Entre las decenas de coronas fúnebres que yacían a los pies del féretro del escritor, historiador, periodista, catedrático y dramaturgo mexicano Ignacio Solares, había una particularmente florida y olorosa con el nombre de “Francisco I. Madero”, como el personaje histórico del que tanto se ocupó Nacho. Hemos de decir que Madero, el otro estaba en una pequeña mesa entre otras obras del autor. “Nadie sabe quién la mandó. Es como un guiño del más allá; solo a Ignacio le pasaría esto”, dijo su viuda, Myrna Ortega, a nuestro periódico, a quien seguramente le comentaba mientras le describía la cantidad de “Maderos” que existían en la personalidad del revolucionario, el hermano, el esposo, el espiritista y el señor Presidente. “Gustavo fue, de alguna manera, un mártir, una forma de Cristo. Su historia es única, en la historia de este país. Gustavo tuvo que enterarse de los escritos espiritistas de su hermano Francisco y hay que decir que yo cuando escribí la historia de esos escritos tuve la fortuna de revisar los originales que tenía en sus manos el historiador, Manuel Arellano”, le dijo Nacho a Paco Ignacio Taibo II el día de la presentación organizada por el Fondo de Cultura Económica de Gustavo A. Madero. (El Universal).

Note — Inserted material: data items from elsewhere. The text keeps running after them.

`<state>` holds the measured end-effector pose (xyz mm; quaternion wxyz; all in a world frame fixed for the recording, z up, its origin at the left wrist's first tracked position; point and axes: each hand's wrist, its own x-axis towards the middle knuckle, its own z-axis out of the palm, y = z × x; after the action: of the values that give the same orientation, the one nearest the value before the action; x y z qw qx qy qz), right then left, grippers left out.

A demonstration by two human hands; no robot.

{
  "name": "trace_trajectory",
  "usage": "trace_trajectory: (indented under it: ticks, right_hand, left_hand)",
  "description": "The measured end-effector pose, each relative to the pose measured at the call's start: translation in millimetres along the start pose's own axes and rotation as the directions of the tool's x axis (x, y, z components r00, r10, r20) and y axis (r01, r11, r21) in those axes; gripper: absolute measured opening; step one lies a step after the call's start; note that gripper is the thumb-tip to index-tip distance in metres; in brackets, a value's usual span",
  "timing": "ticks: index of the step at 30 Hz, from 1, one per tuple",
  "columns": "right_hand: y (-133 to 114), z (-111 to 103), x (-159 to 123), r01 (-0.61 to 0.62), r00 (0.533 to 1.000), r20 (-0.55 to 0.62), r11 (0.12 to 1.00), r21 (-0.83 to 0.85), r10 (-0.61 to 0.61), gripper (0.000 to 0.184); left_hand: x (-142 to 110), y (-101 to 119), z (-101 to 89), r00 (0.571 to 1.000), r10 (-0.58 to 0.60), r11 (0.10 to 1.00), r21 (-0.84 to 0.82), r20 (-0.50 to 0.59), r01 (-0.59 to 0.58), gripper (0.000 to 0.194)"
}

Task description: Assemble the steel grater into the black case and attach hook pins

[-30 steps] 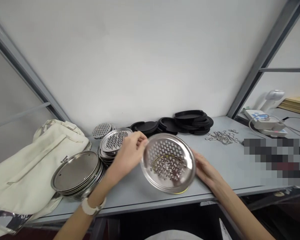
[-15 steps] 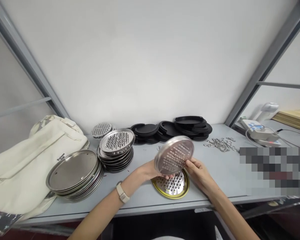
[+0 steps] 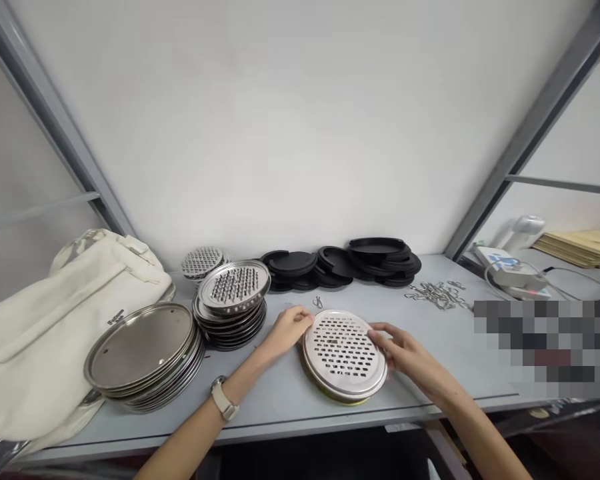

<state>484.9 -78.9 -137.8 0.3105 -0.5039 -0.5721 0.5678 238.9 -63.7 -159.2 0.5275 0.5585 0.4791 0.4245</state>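
A round metal grater plate [image 3: 345,353] with rows of slots lies in front of me, smooth side up. Beneath it shows part of a yellow-rimmed grater plate [image 3: 347,401]. My left hand [image 3: 286,335] pinches the upper plate's left edge, its fingertips partly hidden by the rim. On the right side, my right hand [image 3: 405,357] grips the edge, thumb on top and fingers around the rim. To the left, one more grater plate [image 3: 235,287] rests tilted on a stack of dark-rimmed round plates [image 3: 235,328].
Smooth metal discs [image 3: 143,347] are stacked at left beside a cream cloth bag [image 3: 80,300]. Black ring-shaped parts [image 3: 380,257] line the wall, with small grater discs [image 3: 201,261] left of them. Metal clips [image 3: 437,295] lie right; one clip [image 3: 318,302] sits behind the plate.
The raised, tilted grater plate has come down flat over the yellow-rimmed one, turned smooth side up. My left hand has moved from beneath it to its left edge.
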Motion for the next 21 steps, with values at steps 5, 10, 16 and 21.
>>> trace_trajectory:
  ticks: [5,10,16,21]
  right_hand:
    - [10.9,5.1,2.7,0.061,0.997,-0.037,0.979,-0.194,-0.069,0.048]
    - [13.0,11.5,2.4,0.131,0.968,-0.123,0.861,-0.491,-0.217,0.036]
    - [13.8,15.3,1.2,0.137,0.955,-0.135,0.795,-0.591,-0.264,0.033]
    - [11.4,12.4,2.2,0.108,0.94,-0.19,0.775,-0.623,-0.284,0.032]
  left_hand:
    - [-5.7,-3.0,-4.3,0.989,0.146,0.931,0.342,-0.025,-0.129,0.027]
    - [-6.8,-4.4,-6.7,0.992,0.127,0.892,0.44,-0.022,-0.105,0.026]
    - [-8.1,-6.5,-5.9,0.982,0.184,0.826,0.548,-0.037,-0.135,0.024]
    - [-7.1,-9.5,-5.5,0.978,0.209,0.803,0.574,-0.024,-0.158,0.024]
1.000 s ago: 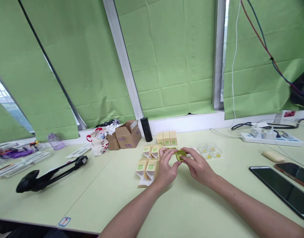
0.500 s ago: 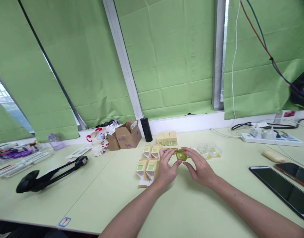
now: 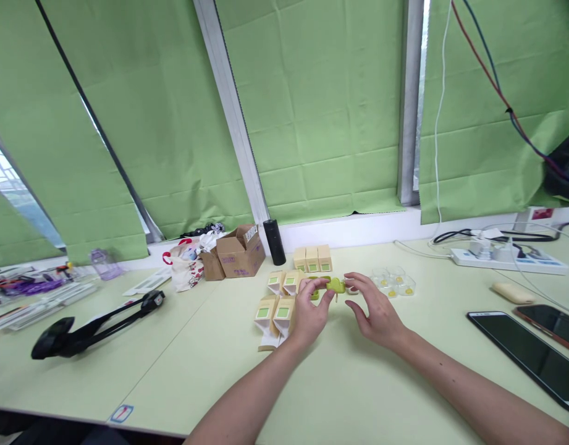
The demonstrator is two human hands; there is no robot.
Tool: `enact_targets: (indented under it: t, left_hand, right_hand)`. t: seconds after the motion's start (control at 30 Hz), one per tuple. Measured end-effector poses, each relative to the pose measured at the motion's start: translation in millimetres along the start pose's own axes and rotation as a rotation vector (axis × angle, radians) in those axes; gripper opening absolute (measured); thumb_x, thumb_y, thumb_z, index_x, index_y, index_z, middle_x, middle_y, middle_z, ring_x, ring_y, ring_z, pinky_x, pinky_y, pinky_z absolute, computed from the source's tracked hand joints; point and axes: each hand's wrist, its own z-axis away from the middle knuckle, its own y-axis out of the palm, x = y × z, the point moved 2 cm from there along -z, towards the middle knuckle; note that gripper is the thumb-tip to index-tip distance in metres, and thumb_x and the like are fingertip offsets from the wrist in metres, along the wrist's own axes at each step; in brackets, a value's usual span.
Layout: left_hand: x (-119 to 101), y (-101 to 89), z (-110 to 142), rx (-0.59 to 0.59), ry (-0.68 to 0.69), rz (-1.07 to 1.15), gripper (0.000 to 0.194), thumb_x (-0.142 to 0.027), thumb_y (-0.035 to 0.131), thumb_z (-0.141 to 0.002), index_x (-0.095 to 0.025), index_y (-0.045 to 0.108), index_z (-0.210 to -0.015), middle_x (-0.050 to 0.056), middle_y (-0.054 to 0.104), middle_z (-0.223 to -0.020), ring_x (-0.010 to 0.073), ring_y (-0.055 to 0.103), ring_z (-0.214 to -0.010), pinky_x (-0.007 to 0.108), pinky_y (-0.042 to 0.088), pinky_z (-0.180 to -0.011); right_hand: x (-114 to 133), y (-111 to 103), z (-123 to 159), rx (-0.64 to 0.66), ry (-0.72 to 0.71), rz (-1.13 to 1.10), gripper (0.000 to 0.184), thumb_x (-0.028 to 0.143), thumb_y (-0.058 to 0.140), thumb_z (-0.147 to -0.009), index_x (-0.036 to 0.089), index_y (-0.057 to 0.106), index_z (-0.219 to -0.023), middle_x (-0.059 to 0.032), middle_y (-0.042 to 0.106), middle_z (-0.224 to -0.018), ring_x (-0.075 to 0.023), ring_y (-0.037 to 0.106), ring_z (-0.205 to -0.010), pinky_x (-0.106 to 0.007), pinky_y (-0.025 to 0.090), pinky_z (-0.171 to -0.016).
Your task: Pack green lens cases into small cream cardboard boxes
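My left hand (image 3: 309, 312) pinches a small green plastic case (image 3: 336, 285) between thumb and fingers, above the table. Part of the case shows behind those fingers, and its inside is hidden from me. My right hand (image 3: 375, 312) is at the other side of the case, thumb and fingers apart; whether a fingertip touches its edge I cannot tell. Beside my left hand stand several beige cartons with green squares (image 3: 273, 312), the front ones with white flaps out. Past my right hand sit several clear plastic cups with yellow spots (image 3: 391, 282).
More small beige cartons (image 3: 312, 258) stand at the back, near a black cylinder (image 3: 274, 242) and an open cardboard box (image 3: 240, 252). A black strap-like device (image 3: 96, 324) lies left. Phones (image 3: 527, 355) and a power strip (image 3: 509, 261) are at right.
The green case has turned between my hands, so its hollow no longer faces me. My right fingers have drawn slightly away from it.
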Motion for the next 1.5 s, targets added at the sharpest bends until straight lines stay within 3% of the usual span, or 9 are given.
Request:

Es cierto que Nacho tenía una forma muy especial de relacionarse con la muerte. No en balde su novela: No hay tal lugar es una guía que nos conduce para bien morir. “(La novela) tiene que ver con lo que para mí es la gran utopía: un ‘bel morir’. Y eso implica haber vivido bien. Muere bien quien vive bien. La gran esperanza del futuro es dárselo todo al presente, por eso hay que vivir plenamente cada momento”, recordó nuestro compañero Francisco Morales.
Nacho vivió muy bien pero también padeció la culpa que le inculcaron sus maestros jesuitas. Padeció sus demonios y sus ángeles, que lo acompañaban a todas partes, especialmente cuando era adolescente y se encerraba a leer en el sótano de su casa. Como dijo su mejor amigo, José Gordon, “Nacho como un escritor con lentes bifocales. No podía dejar de ver el infierno, pero tampoco el registro de lo sagrado”.
Profundo, inteligente, místico y religioso, como lo percibía desde que lo conocí hace muchos años, le me atreví a pedirle el prólogo de mi libro: La puerta falsa. A pesar del tema, acerca de 35 suicidas célebres, Nacho aceptó con una gran sonrisa y escribió: “No hay más que un problema filosófico verdaderamente serio: el suicidio. Juzgar si la vida vale o no vale la pena de vivirla. Responder a la pregunta fundamental de la filosofía”. Así de manera contundente comienza: “El mito de Sísifo de Albert Camus, su alegato sobre el sentido existencial de lo absurdo. En efecto, ¿qué es lo que lleva a una persona a terminar con su vida? A pesar de todas las discusiones, análisis, hipótesis e intentos de comprensión, lo cierto es que el único que finalmente padece y conoce las razones de tan extrema decisión es el propio suicida”. Una vez que se pregunta cuáles habrán sido las razones de esta terrible determinación, termina diciendo lo que decía el escritor francés Guy de Maupassant, que: “siempre podemos abrir y pasar al otro lado, pues la naturaleza ha tenido un movimiento de piedad y no nos ha aprisionado”.
Si algo tenía Nacho era compasión por el otro, especialmente por el que sufría. (Su padre padecía de ataques de “delirium tremens” delirios alucinatorios provocados por el consumo excesivo del alcohol). Su mirada era casi la de un niño triste. De un niño que quería comprender todo sin juzgar. Por eso insistía en decir: “No reconozco más patria que la niñez”. Quiero pensar que al final de su vida lo que más le preocupaba era su país que conocía y quería tanto. “Yo digo que la violencia es veneno y la cultura es el antídoto. Todo lo que hagamos por la cultura, ya sea pequeñas gotas, van contra ese veneno que tanto nos agobia”, dijo en su homenaje al cumplir 70 años. Nacho hizo mucho por la cultura de su país, escribió muchos libros (La invasión con prólogo de Carlos Fuentes y traducido a varios idiomas, es una maravilla).
Antes de terminar quiero decir, que aquella corona toda florida y olorosa que posaba al ladito del féretro de Nacho, entre muchas otras, y en la que se leía Francisco I. Madero sí se la envió “el apóstol de la democracia”. Era una forma de decirle: “No te tardes, Nacho, aquí nos vemos para hablar sobre los eternos problemas de México”.